About this task
An exact copy of the data is needed, one that excludes all pictures.
•••••
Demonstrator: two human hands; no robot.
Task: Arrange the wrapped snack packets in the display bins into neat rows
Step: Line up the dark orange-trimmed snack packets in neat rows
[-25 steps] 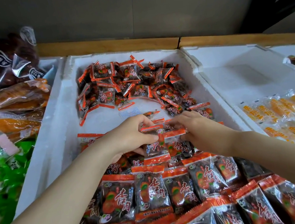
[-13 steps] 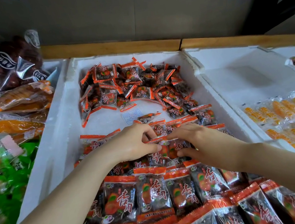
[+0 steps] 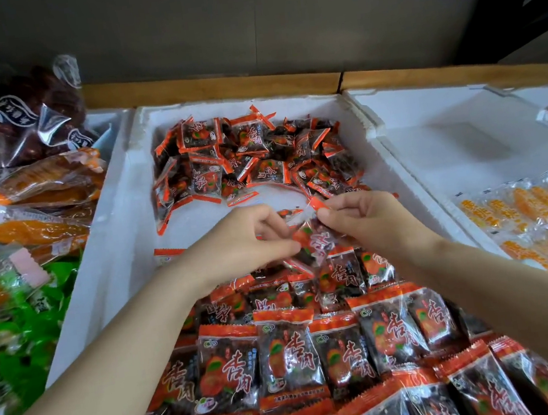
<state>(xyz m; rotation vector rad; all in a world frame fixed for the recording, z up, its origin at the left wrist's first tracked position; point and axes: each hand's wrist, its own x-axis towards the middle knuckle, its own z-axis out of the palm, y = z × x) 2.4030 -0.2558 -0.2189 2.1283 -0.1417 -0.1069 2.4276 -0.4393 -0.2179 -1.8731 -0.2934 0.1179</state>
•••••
Solution
Demonstrator: two human hands; no robot.
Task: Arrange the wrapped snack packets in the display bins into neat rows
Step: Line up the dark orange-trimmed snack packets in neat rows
[-25 steps] 
[-13 steps] 
[+0 steps] 
<state>(xyz m; rotation vector rad; all in a world frame fixed for the recording, z up, its origin at the left wrist's first tracked position; point and axes: each hand's wrist, its own x-axis towards the middle knuckle, its own z-axis out of the palm, y = z × x) 2.4030 -0.2558 -0.2189 2.1283 -0.1417 -0.1069 2.4276 -0.4393 -0.2179 -1.8731 -0.2934 0.1179</state>

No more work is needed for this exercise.